Desde que o mundo
existe, existem os gatunos e larápios; mas, agora, a coisa desandou de vez.
Quando eu era criança, lá pelos finais de oitenta, até a adolescência, já na
década de noventa, os ladrões eram nossos conhecidos, por quem passávamos nas
poucas ruas da cidade e de quem, por ordens dos nossos pais e para o nosso bem,
mantínhamos alguma distância; mudando, por muitas vezes, o lado da rua, indo
passar em cima da outra calçada.
Eles roubavam galinhas,
maços de cigarro, pequenas quantias em dinheiro, que eram encontradas nas
gavetas dos botecos, enquanto o dono ia lá dentro tomar um cafezinho.
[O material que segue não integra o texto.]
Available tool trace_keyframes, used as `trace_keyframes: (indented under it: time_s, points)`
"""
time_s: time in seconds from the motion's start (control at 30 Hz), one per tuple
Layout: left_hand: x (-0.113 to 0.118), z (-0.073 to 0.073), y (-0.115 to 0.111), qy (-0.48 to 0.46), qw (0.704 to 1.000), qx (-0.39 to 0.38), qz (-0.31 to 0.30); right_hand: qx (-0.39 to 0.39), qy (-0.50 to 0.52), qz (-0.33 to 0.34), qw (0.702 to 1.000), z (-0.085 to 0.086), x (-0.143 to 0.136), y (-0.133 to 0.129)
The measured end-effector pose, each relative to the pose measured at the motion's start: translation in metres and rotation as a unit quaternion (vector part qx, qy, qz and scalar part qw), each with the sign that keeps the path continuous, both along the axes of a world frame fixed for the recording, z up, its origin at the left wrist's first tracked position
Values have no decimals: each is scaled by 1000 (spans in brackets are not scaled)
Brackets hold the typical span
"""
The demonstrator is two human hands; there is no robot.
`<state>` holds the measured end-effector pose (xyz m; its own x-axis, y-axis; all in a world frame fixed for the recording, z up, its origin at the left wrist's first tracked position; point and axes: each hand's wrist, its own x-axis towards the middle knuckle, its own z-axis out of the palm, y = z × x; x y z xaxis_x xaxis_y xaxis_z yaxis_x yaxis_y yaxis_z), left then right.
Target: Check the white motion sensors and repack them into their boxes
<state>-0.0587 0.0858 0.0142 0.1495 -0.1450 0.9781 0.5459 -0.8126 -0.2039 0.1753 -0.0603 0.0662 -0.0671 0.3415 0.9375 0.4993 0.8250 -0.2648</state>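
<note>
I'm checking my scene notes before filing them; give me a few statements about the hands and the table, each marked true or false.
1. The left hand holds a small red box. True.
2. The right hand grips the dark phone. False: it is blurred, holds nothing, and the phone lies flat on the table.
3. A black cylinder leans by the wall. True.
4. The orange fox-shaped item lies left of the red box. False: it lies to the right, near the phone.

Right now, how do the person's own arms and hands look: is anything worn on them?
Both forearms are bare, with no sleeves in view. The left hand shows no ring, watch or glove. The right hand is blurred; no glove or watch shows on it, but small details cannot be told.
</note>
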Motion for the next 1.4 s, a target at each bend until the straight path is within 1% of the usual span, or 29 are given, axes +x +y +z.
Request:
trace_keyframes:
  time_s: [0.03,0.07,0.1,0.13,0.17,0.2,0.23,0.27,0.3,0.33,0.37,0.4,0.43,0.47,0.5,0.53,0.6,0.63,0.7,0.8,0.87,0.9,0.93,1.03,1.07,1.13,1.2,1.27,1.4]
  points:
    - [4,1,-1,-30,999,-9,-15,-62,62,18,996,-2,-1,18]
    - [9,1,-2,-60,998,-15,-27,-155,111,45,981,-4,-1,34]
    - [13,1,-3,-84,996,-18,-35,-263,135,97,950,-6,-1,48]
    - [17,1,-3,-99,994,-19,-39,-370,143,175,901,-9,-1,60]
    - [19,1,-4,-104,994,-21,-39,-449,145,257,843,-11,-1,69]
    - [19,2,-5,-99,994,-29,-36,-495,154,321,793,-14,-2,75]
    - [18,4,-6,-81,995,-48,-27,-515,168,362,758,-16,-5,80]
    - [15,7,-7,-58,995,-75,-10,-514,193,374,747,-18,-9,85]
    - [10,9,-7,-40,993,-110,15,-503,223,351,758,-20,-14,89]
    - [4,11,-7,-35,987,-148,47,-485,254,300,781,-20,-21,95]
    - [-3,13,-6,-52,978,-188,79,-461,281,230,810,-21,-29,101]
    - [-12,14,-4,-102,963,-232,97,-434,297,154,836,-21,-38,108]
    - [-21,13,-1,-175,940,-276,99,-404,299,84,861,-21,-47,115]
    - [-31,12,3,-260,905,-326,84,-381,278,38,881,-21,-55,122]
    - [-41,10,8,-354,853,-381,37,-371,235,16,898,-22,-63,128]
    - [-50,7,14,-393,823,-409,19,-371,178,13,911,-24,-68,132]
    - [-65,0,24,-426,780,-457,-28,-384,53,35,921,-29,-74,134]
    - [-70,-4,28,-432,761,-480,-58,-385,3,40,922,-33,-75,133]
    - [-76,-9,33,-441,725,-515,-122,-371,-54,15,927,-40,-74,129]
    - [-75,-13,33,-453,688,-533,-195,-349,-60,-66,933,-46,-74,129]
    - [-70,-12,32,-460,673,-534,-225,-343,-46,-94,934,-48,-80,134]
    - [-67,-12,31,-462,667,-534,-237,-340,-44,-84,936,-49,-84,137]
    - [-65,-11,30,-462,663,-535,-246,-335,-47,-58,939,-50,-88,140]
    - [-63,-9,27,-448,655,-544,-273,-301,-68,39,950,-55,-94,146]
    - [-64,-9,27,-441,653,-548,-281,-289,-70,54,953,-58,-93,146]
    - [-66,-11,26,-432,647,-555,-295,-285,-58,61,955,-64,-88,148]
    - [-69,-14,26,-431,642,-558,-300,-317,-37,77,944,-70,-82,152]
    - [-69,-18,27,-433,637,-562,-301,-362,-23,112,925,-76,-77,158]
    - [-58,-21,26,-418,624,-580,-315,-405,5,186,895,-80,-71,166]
Roubos
grandes, em casas de família, ou coisas de maior monta, ouviam-se falar que
aconteciam, ainda que de vez em quando, em Montes Claros, e, com maior frequência,
em Belo Horizonte.
Minha bicicleta, uma
Monareta oitenta e seis, que meu pai comprou já usada e que chegou em casa sem
freio, dormiu algumas vezes na porta de seu Estanísio, onde eu ia comprar sabão para minha mãe lavar
as roupas ou picolé para refrescarmos o calorão do mês de setembro; tendo
dormido muitas vezes também na porta de Edmundo, onde eu ia jogar fliperama
quase que diariamente, sem que nunca fosse roubada.
Hoje se roubam de tudo,
desde pirulitos de crianças indefesas até as grandes empresas nacionais. Aqueles
o fazem por safadeza, estes por falta de ética. Dizem que tudo isso é bem
diferente. Mas, sábado, e isto ouvi hoje pelo rádio, no Rio de Janeiro,
roubaram a muleta de dona Maria. Talvez ela nem se chame Maria e pode ser que
nem seja tão madura para ser chamada de dona. Acredito até que não precise usar
muleta por toda a vida, pois, assim espero, pode ser que esteja apenas com uma
das pernas quebradas após uma insossa queda de moto, quiçá, tenha sofrido um
escorregão vagabundo enquanto lavava a casa da patroa, uma rica senhora do
Arpoador. Mas isto não vem ao caso.
O que chama a atenção é
o fato de a pobre mulher, enquanto fazia o seu joguinho da Mega-Sena, numa das
tantas casas lotéricas cariocas, ter a sua muleta surrupiada, em plena luz do
dia, sem que nem mesmo uma câmera tenha filmado a cara do deliquente. Sábado,
realmente, não era o dia de sorte de dona Maria, que perdera a sua muleta e
ainda não ganhou na Mega. Mas, hoje, ainda no noticiário, ouvi que um cidadão
do Meyer resolvera doar para a pobre mulher uma muleta, que já não usa mais,
com a condição de que quando ela não mais precisar dela, que o devolva, para
que possa doar para outro necessitado.
Talvez, nesta tarde,
dona Maria tenha feito a sua fezinha, depois de ter buscado, na garupa de uma
moto, a muleta na casa do seu doador. Pode ser que acerte os números desta vez
e não precise mais trabalhar em casa de família. Quanto ao ladrão da muleta,
quem sabe ele tenha tomado um tombo, enquanto fugia com o objeto debaixo do
braço, e agora a esteja usando para se locomover de um boteco a outro pelas
ruas cariocas. Mas, tudo isto são apenas suposições e nada mais.